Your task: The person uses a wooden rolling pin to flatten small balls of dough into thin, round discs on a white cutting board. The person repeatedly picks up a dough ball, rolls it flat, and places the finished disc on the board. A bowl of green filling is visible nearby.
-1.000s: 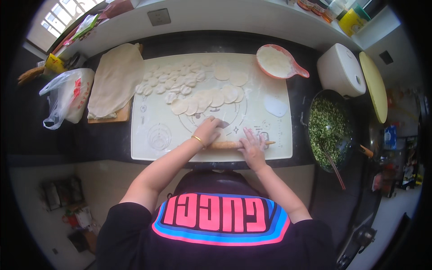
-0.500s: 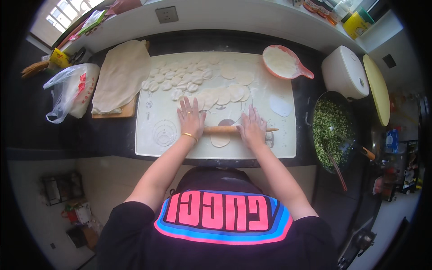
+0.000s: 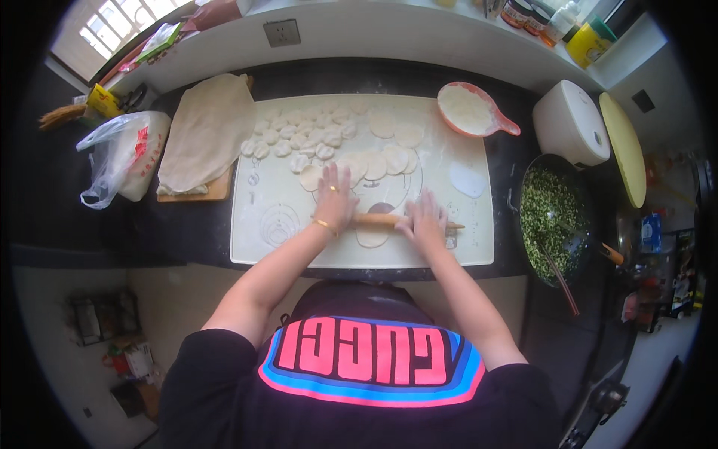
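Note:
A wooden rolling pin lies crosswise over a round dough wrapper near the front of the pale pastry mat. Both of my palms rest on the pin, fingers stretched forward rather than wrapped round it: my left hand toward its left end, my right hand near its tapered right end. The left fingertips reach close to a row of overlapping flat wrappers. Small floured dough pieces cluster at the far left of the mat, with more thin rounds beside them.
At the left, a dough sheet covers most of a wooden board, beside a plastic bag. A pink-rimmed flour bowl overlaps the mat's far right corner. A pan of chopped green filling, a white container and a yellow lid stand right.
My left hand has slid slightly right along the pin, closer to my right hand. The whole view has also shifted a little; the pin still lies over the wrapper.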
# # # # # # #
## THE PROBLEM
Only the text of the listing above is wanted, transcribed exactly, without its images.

## THE COMPLETED TASK
Your task: The person uses a wooden rolling pin to flatten small balls of dough into thin, round discs on a white cutting board. The person repeatedly picks up a dough ball, rolls it flat, and places the finished disc on the board. A bowl of green filling is visible nearby.
-1.000s: 
-0.500s: 
+0.000s: 
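Note:
A wooden rolling pin lies crosswise over a round dough wrapper near the front of the pale pastry mat. Both of my palms rest on the pin, fingers stretched forward rather than wrapped round it: my left hand toward its left end, my right hand near its tapered right end. The left fingertips reach close to a row of overlapping flat wrappers. Small floured dough pieces cluster at the far left of the mat, with more thin rounds beside them.
At the left, a dough sheet covers most of a wooden board, beside a plastic bag. A pink-rimmed flour bowl overlaps the mat's far right corner. A pan of chopped green filling, a white container and a yellow lid stand right.
My left hand has slid slightly right along the pin, closer to my right hand. The whole view has also shifted a little; the pin still lies over the wrapper.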

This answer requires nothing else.